The goal of Asteroid Day is to ensure we are prepared for a repeat occurrence of the Tunguska event. But what could be done if we found an asteroid on a collision course with Earth? Well, there are a number of proposals in the pipeline. These mostly involve techniques to subtly change the trajectory of an asteroid decades before it hits us, changing it just enough so it misses.
One such proposal is a “gravity tractor”, which would involve keeping a large spacecraft in one position above an asteroid and using the small gravity of the spacecraft to slowly pull the asteroid off course. Another method would involve slamming an impactor into an asteroid, again changing its trajectory. NASA and ESA will be testing out such a method with their Asteroid Impact and Deflection Mission in 2022.

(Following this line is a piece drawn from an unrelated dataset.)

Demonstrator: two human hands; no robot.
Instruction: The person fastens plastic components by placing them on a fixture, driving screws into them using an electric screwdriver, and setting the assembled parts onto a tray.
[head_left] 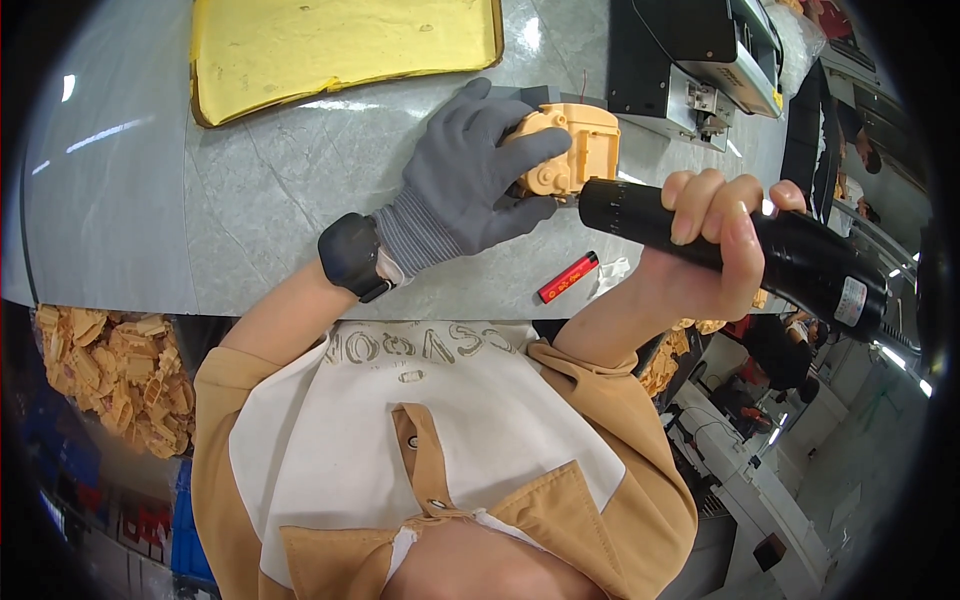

NASA and ESA's Asteroid Impact and Deflection Mission will demonstrate how we could save our planet. ESA - ScienceOffice.org
If Armageddon is more your thing, though, some have suggested we could use a nuclear weapon instead. This wouldn’t involve blowing up an asteroid but, rather, we’d explode a bomb near the asteroid, dramatically altering its trajectory rather than gradually over time. Of course, safety issues regarding launching nuclear weapons into space means this hasn’t had much serious discussion yet.
But, clearly, there is more we could be doing to prepare for such an eventuality. In a world threatened by climate change and other natural disasters, asteroids represent a threat that could be just as catastrophic, but which receives little public attention.
"Asteroid Day itself isn't going to save the planet," said Richters. "It's the scientists, the men and women working day and night in the field, that we are here to support. The asteroid issue is not like black holes or dark matter, it's not one of the top sciences. There's a huge way to go, so just increasing their respectability is something I'm striving for."